▶ _Exercise aim_: Take the entries below and print only the lines from the one with "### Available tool" through the one with "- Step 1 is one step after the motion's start", exactly as they stand, both ends included.

▶ _Excerpted data_:
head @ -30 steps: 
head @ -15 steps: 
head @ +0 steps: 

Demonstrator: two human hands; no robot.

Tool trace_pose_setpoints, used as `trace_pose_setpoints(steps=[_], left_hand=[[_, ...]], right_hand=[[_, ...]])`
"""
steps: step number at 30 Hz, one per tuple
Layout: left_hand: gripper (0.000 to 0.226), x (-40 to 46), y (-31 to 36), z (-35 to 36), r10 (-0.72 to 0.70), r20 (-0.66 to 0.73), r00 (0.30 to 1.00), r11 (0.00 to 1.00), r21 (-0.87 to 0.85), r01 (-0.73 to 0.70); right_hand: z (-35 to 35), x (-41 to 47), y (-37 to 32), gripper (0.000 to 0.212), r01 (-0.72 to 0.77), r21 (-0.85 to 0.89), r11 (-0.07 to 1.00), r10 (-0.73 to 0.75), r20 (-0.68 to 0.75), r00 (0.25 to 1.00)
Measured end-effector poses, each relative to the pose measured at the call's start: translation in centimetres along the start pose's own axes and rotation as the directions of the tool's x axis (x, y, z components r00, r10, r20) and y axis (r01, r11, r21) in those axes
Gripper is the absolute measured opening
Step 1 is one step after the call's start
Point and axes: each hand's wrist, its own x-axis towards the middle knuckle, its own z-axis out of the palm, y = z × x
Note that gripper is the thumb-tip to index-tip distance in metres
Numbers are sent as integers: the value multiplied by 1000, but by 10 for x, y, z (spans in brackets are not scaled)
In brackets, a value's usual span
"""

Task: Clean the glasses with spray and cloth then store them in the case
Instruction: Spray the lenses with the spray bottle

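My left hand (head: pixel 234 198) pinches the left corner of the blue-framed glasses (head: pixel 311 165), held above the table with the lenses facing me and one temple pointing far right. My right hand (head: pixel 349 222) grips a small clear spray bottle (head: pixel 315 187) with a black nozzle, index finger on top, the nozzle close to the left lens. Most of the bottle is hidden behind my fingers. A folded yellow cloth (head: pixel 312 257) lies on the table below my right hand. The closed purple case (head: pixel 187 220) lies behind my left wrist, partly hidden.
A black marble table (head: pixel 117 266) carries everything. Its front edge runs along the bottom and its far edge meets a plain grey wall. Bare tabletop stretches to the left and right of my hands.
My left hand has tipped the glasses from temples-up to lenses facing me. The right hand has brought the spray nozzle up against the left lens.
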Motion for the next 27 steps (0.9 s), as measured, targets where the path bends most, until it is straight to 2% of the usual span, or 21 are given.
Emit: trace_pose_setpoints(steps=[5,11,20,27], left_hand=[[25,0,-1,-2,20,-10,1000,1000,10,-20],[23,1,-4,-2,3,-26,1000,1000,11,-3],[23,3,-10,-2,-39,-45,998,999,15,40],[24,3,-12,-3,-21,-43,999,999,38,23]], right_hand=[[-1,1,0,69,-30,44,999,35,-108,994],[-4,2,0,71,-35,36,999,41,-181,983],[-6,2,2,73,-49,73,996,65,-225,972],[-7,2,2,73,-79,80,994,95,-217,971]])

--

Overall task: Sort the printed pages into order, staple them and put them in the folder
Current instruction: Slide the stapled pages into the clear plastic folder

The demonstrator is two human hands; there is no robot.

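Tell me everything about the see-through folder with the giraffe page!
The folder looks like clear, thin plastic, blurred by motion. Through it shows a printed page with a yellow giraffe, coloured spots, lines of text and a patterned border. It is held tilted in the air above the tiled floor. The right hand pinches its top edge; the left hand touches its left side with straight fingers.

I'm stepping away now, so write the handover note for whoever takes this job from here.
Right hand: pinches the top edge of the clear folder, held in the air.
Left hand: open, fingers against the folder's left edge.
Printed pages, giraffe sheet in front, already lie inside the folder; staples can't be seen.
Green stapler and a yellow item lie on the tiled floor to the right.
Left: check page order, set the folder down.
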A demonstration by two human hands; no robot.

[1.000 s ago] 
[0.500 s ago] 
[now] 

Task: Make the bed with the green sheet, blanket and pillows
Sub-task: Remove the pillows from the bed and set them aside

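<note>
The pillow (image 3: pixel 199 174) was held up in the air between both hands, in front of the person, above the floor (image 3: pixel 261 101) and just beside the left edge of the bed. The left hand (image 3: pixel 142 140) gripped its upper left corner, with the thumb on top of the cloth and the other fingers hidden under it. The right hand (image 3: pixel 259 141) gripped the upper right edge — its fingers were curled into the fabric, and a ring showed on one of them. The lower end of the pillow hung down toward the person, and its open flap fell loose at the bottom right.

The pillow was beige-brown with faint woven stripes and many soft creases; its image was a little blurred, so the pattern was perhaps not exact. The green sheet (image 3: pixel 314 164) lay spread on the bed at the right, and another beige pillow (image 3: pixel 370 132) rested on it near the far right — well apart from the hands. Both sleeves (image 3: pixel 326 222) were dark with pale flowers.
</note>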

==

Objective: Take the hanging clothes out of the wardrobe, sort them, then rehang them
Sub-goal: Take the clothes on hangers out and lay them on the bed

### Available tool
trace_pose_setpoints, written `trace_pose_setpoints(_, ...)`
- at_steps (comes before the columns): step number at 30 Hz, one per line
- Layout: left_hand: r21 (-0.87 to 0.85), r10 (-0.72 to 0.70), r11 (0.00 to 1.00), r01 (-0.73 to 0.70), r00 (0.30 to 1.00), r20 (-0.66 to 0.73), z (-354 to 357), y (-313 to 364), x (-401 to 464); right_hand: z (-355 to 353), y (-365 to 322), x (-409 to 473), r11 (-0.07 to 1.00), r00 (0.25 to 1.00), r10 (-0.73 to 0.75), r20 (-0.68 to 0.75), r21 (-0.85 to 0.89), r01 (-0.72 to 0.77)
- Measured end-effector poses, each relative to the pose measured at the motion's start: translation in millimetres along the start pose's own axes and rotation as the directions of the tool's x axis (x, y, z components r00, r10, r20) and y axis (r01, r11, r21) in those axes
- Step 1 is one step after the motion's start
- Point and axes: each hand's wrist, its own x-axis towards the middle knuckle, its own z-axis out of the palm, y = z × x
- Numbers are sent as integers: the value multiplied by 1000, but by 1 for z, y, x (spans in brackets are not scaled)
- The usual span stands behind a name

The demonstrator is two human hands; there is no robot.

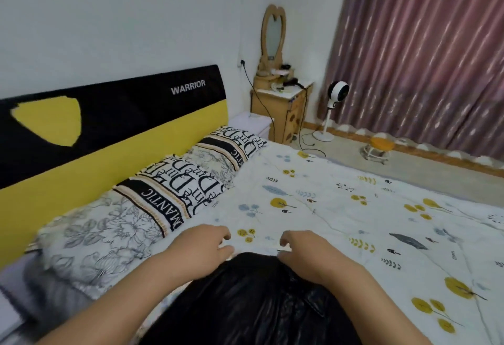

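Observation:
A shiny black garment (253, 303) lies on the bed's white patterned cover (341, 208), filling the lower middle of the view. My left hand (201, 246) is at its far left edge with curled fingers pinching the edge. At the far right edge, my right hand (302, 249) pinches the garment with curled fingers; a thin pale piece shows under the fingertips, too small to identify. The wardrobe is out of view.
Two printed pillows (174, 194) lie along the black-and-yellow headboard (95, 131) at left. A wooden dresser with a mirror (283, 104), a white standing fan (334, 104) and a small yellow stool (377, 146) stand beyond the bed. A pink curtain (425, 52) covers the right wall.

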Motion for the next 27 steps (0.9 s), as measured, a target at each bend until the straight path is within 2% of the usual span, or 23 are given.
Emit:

▶ _Answer space_:
### Available tool
trace_pose_setpoints, written `trace_pose_setpoints(_, ...)`
- at_steps (comes before the columns): step number at 30 Hz, one per line
- Layout: left_hand: r21 (-0.87 to 0.85), r10 (-0.72 to 0.70), r11 (0.00 to 1.00), r01 (-0.73 to 0.70), r00 (0.30 to 1.00), r20 (-0.66 to 0.73), z (-354 to 357), y (-313 to 364), x (-401 to 464); right_hand: z (-355 to 353), y (-365 to 322), x (-409 to 473), r11 (-0.07 to 1.00), r00 (0.25 to 1.00), r10 (-0.73 to 0.75), r20 (-0.68 to 0.75), r21 (-0.85 to 0.89), r01 (-0.72 to 0.77)
- Measured end-effector poses, each relative to the pose measured at the motion's start: translation in millimetres along the start pose's own axes and rotation as the directions of the tool's x axis (x, y, z components r00, r10, r20) and y axis (r01, r11, r21) in those axes
- Step 1 is one step after the motion's start

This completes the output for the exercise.